Arquivo mensais:junho 2011

Biblioteca mattosiana

Glauco Mattoso completa hoje, dia 29 de junho, 60 anos. Motivo para comemorá-lo. Então, para quem estiver em SP, hoje tem o lançamento da Biblioteca mattosiana, pelo selo Demônio Negro, reunião de tudo que fez até agora. Na Biblioteca só não haverá o livro Tripé do tripúdio e outros contos hediondos, que será também lançado pelo selo Tordesilhas. Haverá também um bate-papo com o autor e os escritores Lourenço Mutarelli, Mamede Mustafa Jarouche e Antonio Vicente Seraphim Pietroforte.

O lançamento acontece no Centro Cultural B_arco (Rua Virgílio de Carvalho Pinto, 426 – Pinheiros) a partir das 19h30.

***
Para quem já quiser ir degustando as palavras do desbocado Glauco, um soneto sádico:

SONETO 17 SÁDICO

Legal é ver político morrendo
de câncer, quer na próstata ou no reto,
e, pra que meu prazer seja completo,
tenha um tumor na língua como adendo.

Se for ministro, então, não me arrependo
de ser-lhe muito mais que um desafeto,
rogar-lhe morte igual à que um inseto
na mão da molecada vai sofrendo.

Mas o melhor de tudo é o presidente
ser desmoralizado na risada
por quem faz poesia como a gente.

Ele nos fode a cada canetada,
mas eu, usando só o poder da mente,
espeto-lhe o loló com minha espada.

(Glauco Mattoso. Centopéia: sonetos nojentos e quejandos. SP: Ciência do Acidente, 1999)

Palavra Inquieta – Papo com Autores – Luiz Roberto Guedes

O convidado desta semana no Palavra Inquieta – Papo com Autores é o meu amigo Luiz Roberto Guedes. Poeta, tradutor, contista, escreveu livros como Alguém para amar no fim de semana(editorial e, 2010), O mamaluco voador (Travessa dos Editores, 2005) e Calendário lunático – erotografia de Ana K (Ciência do Acidente, 2000). Traduziu também poetas como Phillip Larkin e José Kozer. Guedes não para por aí. Letrista, assina suas canções sob o pseudônimo Paulo Flexa. Também escreve literatura infanto-juvenil e esse é só o começo da lista.

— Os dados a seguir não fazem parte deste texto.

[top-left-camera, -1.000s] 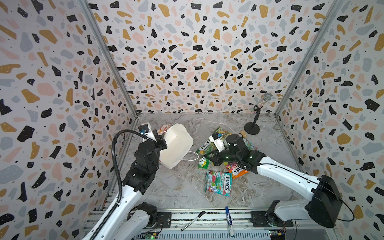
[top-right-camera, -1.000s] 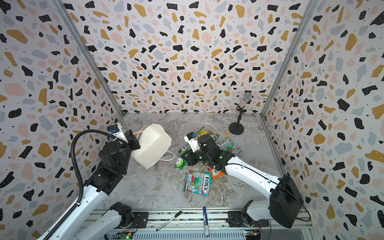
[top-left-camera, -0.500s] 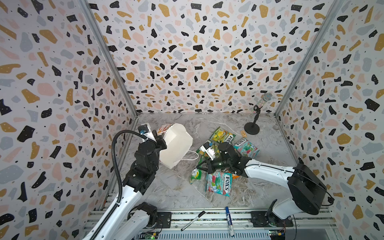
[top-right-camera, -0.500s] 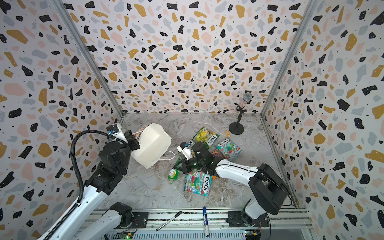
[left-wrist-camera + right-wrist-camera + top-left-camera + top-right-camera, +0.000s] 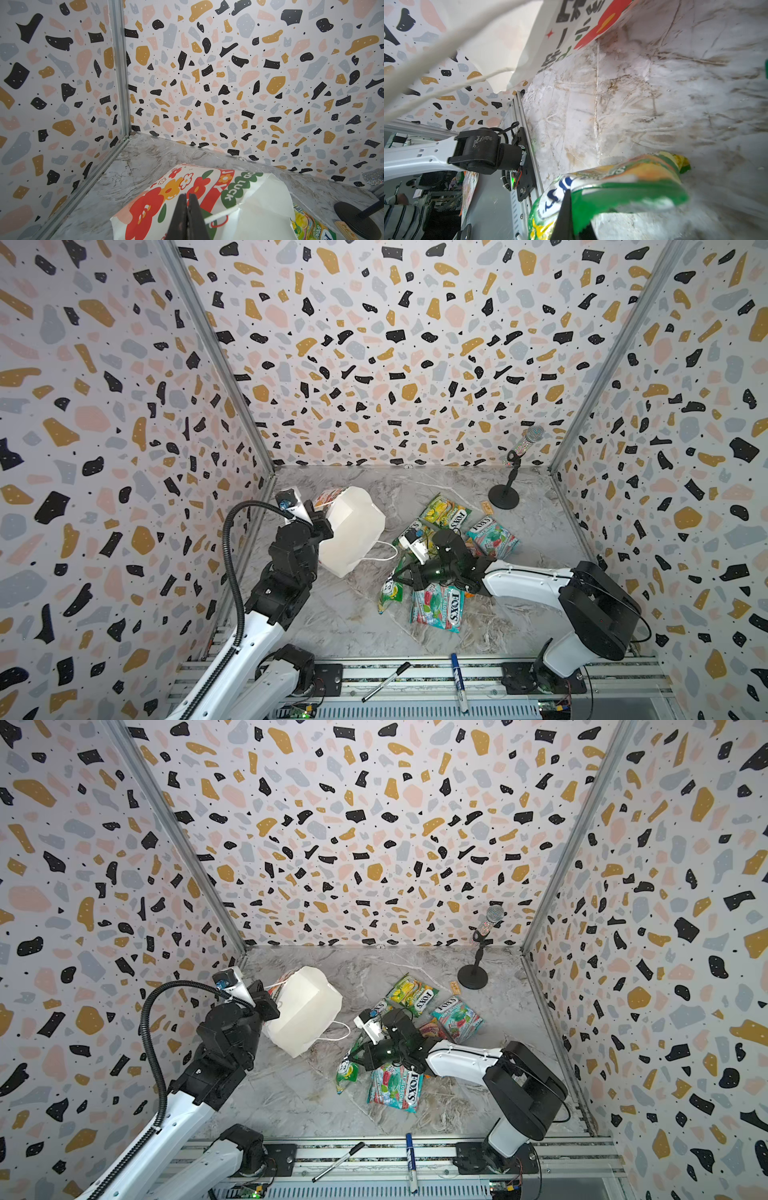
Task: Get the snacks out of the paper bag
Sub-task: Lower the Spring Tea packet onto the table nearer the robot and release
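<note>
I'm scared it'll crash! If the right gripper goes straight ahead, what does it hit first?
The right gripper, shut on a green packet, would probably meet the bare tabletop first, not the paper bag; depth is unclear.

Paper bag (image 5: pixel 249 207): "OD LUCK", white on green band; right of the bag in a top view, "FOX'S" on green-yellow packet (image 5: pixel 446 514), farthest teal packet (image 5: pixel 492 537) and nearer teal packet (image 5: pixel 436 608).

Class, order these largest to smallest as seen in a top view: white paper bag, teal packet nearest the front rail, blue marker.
1. paper bag
2. teal packet
3. blue marker (long but thin)
</note>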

O ex-poeta Sebastião Nunes compara seu O mamaluco voador, escrito inteiramente com a grafia portuguesa do século XVI, com o conto “Meu tio Iauaretê” de Guimarães Rosa. Guedes se diz um estreante tardio, tendo publicado seus primeiros livros a partir dos anos 1990, embora já escrevesse ativamente desde 1975, quando publicou o conto É a guerra, meu general na coleção Contos Jovens da editora Brasiliense.

Em abril deste ano, ele apareceu no programa Entrelinhas da TV Cultura, entrevistado pela também poeta Andréa del Fuego.

Quanto a mim, tive a chance de entrevistá-lo no Fliv, ao lado de Lourenço Muttarelli, também em abril de 2011. O programa Palavra Inquieta acontece na quinta-feira às 19h e terá transmissão ao vivo pela internet. Interessados podem enviar perguntas. Para acessá-lo, basta clicar no link: http://on.fb.me/eCtIrD

Palavra Inquieta – Papo com Autores é uma iniciativa do Clube de Autores. www.clubedeautores.com.br

Programa Palavra Inquieta essa semana

A notícia é que não haverá esta semana o programa Palavra Inquieta – Papo com Autores. O motivo principal é o feriado de Corpus Christi na próxima quinta-feira, dia 23. Aproveitaremos para fazer alguns ajustes necessários para melhorar a transmissão. Notícia boa: em julho teremos novidades. Além de irmos para a Flip, entre os dias 06 e 10 de julho, começaremos o programa num espaço novo.

Em breve, coloco mais detalhes aqui. Enquanto isso, você pode ver as primeiras 3 entrevistas no https://www.youtube.com/@LeoGoncalves-Salamalandro/videos

Marginália e experimentação

Dica: Quem estiver em BH na próxima quarta, dia 22 de junho, não deve perder as performances do Ricardo Aleixo e do Marcelo Dolabela, às 10h30, no encerramento da exposição Marginália e experimentação, que integra do ciclo de conferências Sentimentos do Mundo, coordenado pela poeta e professsora Ana Caetano. Aproveitem por mim.

Revista Coyote 22

Não é segredo nenhum que sempre espero ansioso pelo próximo número da Coyote. Uma revista semestral que chegou ao seu 22º número sem perder a juventude, sem se render aos vícios do mercado e, pelo contrário, alimentando-o com informação nova (nem sempre aproveitada como merece) não é para os blasês.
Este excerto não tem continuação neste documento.